The Clinical Nutrition Service within Cummings Veterinary Medical Center at Tufts University, who has been following this issue closely, has issued an updated article as well: https://vetnutrition.tufts.edu/2019/07/dcmupdate/

Past articles and the latest updates from Tufts can be found here:

https://vetnutrition.tufts.edu/tag/grain-free/


So as the investigation into this potential problem continues, what should you as a pet owner do?  Here is an excerpt from an article put out by Tufts’ Clinical Nutrition Service:


Reconsider your dog’s diet. If you’re feeding a boutique, grain-free, or exotic ingredient diets, reassess whether you could change to a diet with more typical ingredients made by a company with a long track record of producing good quality diets...to ensure the manufacturer has excellent nutritional expertise and rigorous quality control standards.
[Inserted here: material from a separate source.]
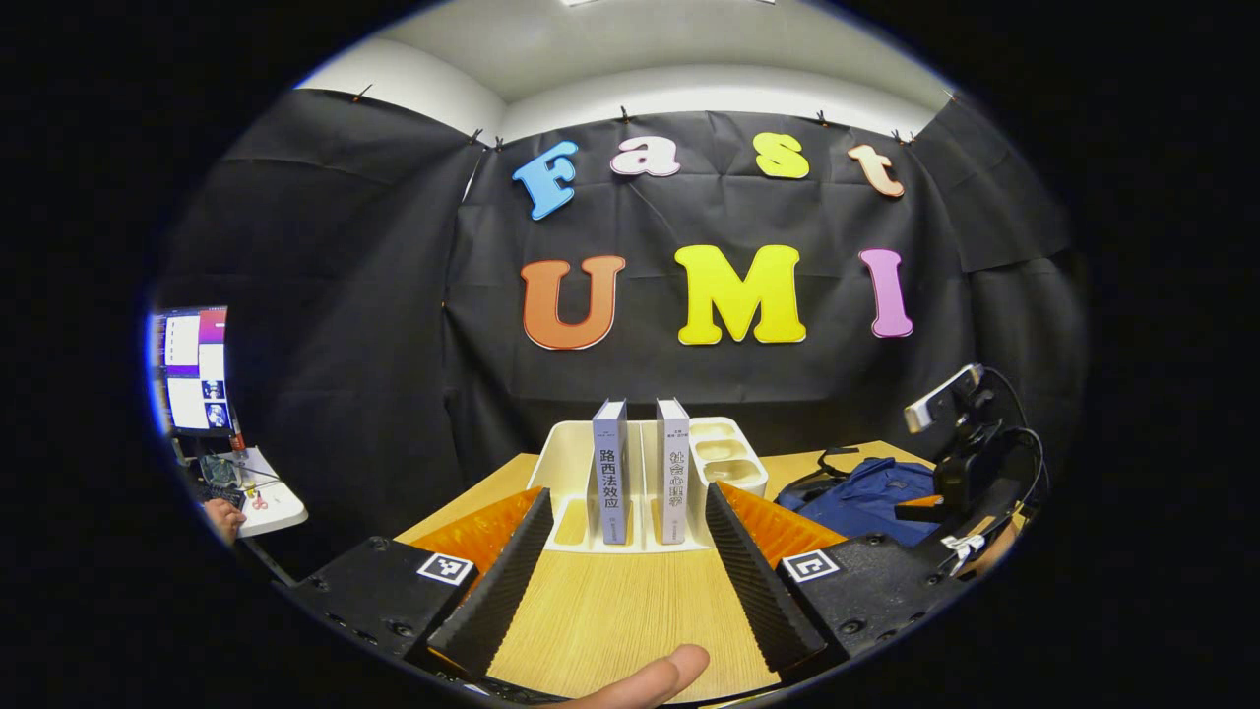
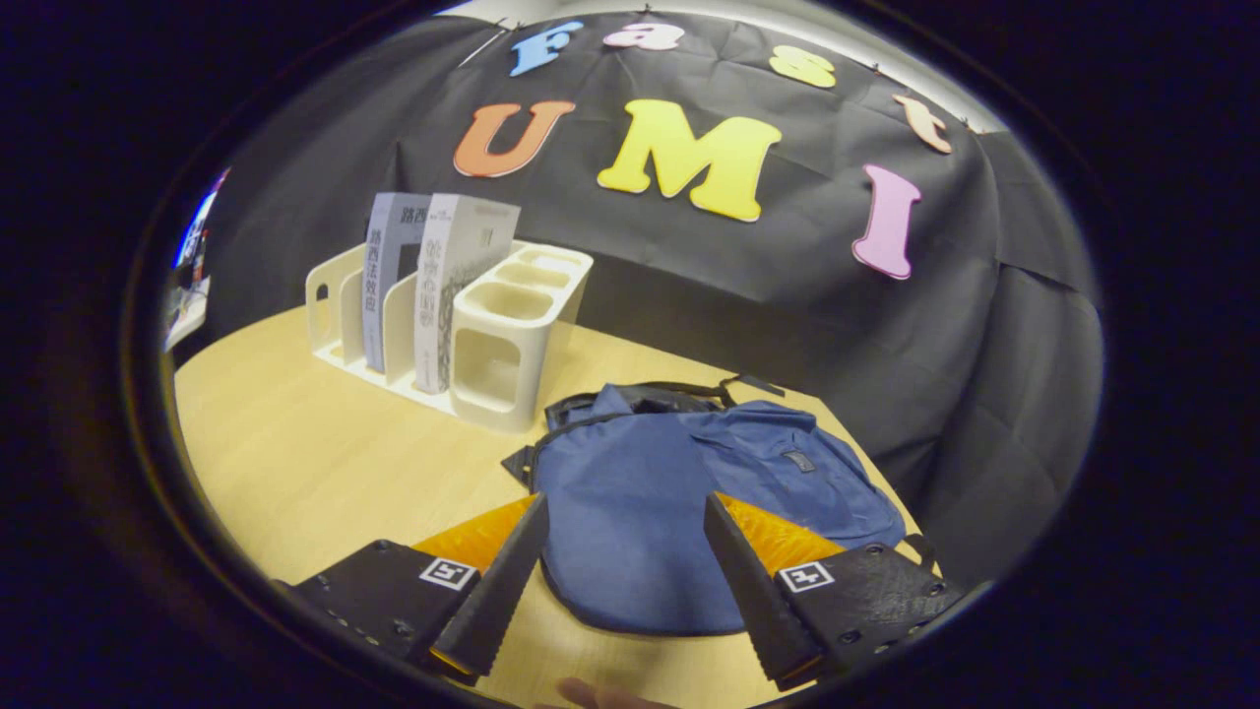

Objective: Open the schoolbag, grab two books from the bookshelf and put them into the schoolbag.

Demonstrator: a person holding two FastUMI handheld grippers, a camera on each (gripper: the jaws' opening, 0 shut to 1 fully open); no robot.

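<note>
Schoolbag [image 2: 679, 492] flat on table [image 2: 325, 463], near edge hidden behind spread right hand-held gripper [image 2: 620, 581]; left hand-held gripper [image 1: 625, 581] likewise spread.

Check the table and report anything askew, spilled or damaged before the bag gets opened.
Nothing stands out. Two books stand upright in the white bookshelf, and the blue schoolbag lies flat and rumpled on the table beside it. Both grippers, left and right, are open and hold nothing.

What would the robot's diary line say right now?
stage: start | left gripper: open, facing two books in bookshelf | right gripper: open, above schoolbag on table
</note>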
If you’re feeding your dog a boutique, grain-free, or exotic ingredient diet, watch for early signs of heart disease – weakness, slowing down, less able to exercise, short of breath, coughing, or fainting. 

If you want to keep your dog on their current grain-free diet, consider having some blood work done to check taurine levels.  If the taurine level is low, supplementation can be started.

When deciding which food to feed your pet, remember to follow the World Small Animal Veterinary Association (WSAVA) guidelines.  Look for the American Animal Feed Control Officials AAFCO seal of approval and make sure that the company actually 1) uses a veterinary nutritionist when formulating diets, and 2) actually does real life feeding trials to make sure that the food is not just wholesome “in theory.”

https://www.wsava.org/wsava/media/arpita-and-emma-editorial/selecting-the-best-food-for-your-pet.pdf.  


Also, anytime you switch a dog’s food, do so gradually over the course of several weeks (mixing the new and the old food) so as not to cause GI upset.  True grain allergies are rare (protein allergies like chicken are more common), but a quick switch can cause vomiting and/or diarrhea simply because the gut is not used to processing grain.